**GOAL OF THE EXERCISE:** Pictures excluded, copy all of the data below exactly.

[Dataset records]
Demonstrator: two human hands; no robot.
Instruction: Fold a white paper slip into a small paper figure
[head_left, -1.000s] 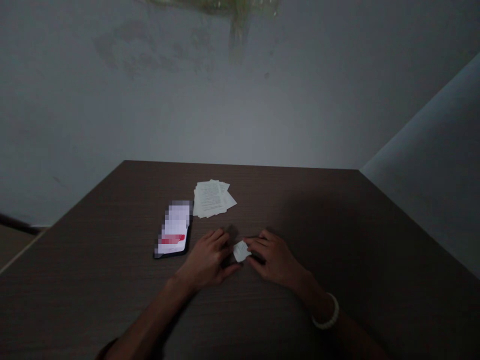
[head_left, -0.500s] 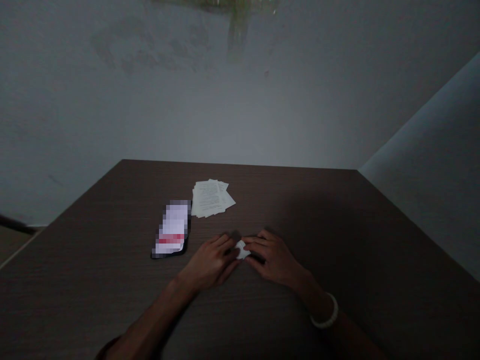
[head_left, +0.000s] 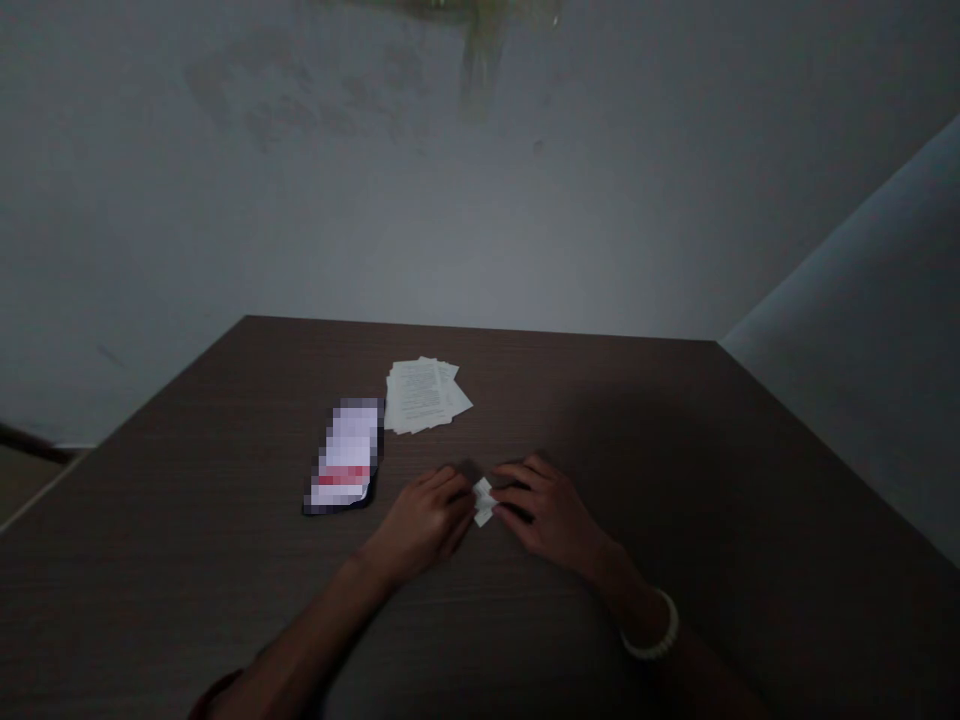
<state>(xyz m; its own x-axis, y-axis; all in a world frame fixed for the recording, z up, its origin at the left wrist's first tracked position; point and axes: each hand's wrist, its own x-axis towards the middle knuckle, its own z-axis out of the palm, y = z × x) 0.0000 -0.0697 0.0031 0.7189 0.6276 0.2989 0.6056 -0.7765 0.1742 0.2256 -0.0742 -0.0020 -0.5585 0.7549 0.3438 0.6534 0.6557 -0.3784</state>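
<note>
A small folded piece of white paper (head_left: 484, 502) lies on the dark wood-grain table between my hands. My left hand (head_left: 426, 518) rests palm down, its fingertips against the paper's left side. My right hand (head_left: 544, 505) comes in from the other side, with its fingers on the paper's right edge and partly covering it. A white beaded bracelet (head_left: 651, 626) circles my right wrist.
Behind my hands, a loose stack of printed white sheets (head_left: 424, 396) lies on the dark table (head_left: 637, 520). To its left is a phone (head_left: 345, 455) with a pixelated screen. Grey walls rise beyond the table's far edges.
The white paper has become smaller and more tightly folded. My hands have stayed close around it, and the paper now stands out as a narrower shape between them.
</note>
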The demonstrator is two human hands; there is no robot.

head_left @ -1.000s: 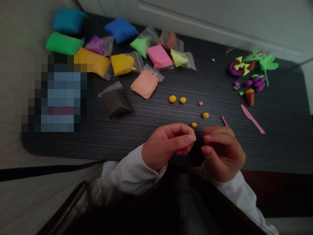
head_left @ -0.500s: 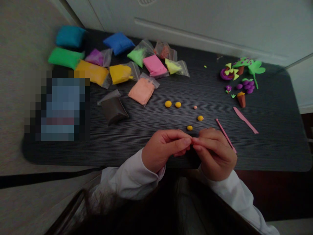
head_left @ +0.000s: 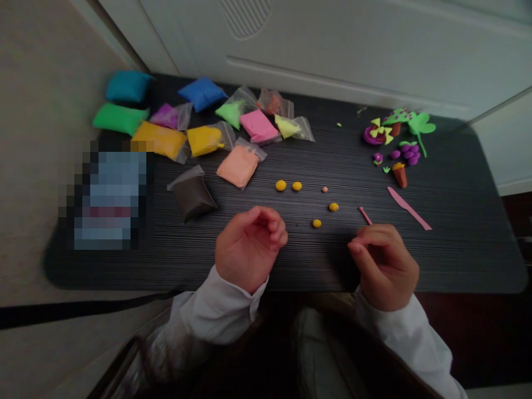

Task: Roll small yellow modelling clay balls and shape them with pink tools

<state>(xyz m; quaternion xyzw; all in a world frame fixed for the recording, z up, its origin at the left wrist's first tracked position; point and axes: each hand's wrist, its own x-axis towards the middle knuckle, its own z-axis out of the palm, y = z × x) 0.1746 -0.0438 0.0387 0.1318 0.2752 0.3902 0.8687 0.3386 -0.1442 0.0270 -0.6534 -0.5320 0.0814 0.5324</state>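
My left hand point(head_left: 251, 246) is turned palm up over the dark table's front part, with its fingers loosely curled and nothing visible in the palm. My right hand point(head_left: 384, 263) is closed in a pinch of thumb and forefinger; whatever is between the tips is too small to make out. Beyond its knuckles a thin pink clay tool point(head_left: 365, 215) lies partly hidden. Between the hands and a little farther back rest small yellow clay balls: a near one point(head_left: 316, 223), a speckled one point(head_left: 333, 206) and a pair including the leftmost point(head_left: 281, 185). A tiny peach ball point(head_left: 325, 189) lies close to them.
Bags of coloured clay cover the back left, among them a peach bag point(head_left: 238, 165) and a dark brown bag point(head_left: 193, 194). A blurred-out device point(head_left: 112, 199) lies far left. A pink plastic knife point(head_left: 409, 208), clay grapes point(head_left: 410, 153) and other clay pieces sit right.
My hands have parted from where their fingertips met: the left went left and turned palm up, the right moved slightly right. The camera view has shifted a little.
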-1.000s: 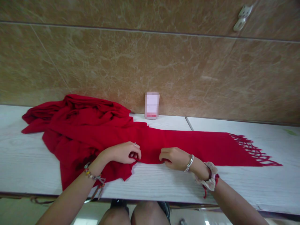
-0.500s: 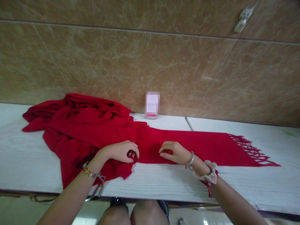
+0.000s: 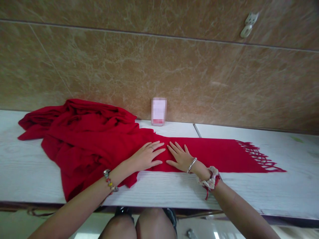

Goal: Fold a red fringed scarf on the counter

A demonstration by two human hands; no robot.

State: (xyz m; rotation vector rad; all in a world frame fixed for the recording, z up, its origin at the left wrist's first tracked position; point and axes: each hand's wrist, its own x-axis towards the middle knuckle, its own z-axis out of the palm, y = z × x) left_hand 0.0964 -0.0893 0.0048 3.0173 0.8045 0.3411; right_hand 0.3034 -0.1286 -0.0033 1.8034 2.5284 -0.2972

**RESPONSE TO THIS TASK:**
Demonstrator: two human hands; no robot.
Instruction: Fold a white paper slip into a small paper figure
[head_left, -1.000s] 
[head_left, -0.500s] 
[head_left, +0.000s] 
<state>(xyz m; its own x-axis, y-axis; all in a world frame fixed for the recording, z up, its origin at the left wrist's first tracked position; point and axes: each hand's wrist, its own x-axis towards the middle knuckle, its own z-axis out of the palm, y = z × x) 0.0000 -0.0697 0.0031 0.7189 0.6276 0.2989 0.6056 -0.7765 0.1742 0.2256 -0.0742 -0.0020 -0.5585 0.7549 0.3438 0.6534 0.6557 -0.3784</state>
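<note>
A small folded piece of white paper (head_left: 484, 502) lies on the dark wood-grain table between my hands. My left hand (head_left: 426, 518) rests palm down, its fingertips against the paper's left side. My right hand (head_left: 544, 505) comes in from the other side, with its fingers on the paper's right edge and partly covering it. A white beaded bracelet (head_left: 651, 626) circles my right wrist.
Behind my hands, a loose stack of printed white sheets (head_left: 424, 396) lies on the dark table (head_left: 637, 520). To its left is a phone (head_left: 345, 455) with a pixelated screen. Grey walls rise beyond the table's far edges.
The white paper has become smaller and more tightly folded. My hands have stayed close around it, and the paper now stands out as a narrower shape between them.
</note>
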The demonstrator is two human hands; there is no robot.

head_left @ -1.000s: 
head_left @ -0.500s: 
head_left @ +0.000s: 

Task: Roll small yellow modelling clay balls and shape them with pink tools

<state>(xyz m; quaternion xyzw; all in a world frame fixed for the recording, z up, its origin at the left wrist's first tracked position; point and axes: each hand's wrist, its own x-axis towards the middle knuckle, its own z-axis out of the palm, y = z × x) 0.1746 -0.0438 0.0387 0.1318 0.2752 0.3902 0.8687 0.3386 -0.1442 0.0270 -0.6534 -0.5320 0.0814 0.5324</state>
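My left hand point(head_left: 251, 246) is turned palm up over the dark table's front part, with its fingers loosely curled and nothing visible in the palm. My right hand point(head_left: 384, 263) is closed in a pinch of thumb and forefinger; whatever is between the tips is too small to make out. Beyond its knuckles a thin pink clay tool point(head_left: 365, 215) lies partly hidden. Between the hands and a little farther back rest small yellow clay balls: a near one point(head_left: 316, 223), a speckled one point(head_left: 333, 206) and a pair including the leftmost point(head_left: 281, 185). A tiny peach ball point(head_left: 325, 189) lies close to them.
Bags of coloured clay cover the back left, among them a peach bag point(head_left: 238, 165) and a dark brown bag point(head_left: 193, 194). A blurred-out device point(head_left: 112, 199) lies far left. A pink plastic knife point(head_left: 409, 208), clay grapes point(head_left: 410, 153) and other clay pieces sit right.
My hands have parted from where their fingertips met: the left went left and turned palm up, the right moved slightly right. The camera view has shifted a little.
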-1.000s: 
-0.500s: 
+0.000s: 

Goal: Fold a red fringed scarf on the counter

A demonstration by two human hands; no robot.

State: (xyz m; rotation vector rad; all in a world frame fixed for the recording, z up, its origin at the left wrist's first tracked position; point and axes: each hand's wrist, its own x-axis towards the middle knuckle, its own z-axis out of the palm, y = z × x) left_hand 0.0964 -0.0893 0.0048 3.0173 0.8045 0.3411; right_hand 0.3034 -0.1286 -0.0033 1.8034 2.5284 -0.2972

This exercise has been completed.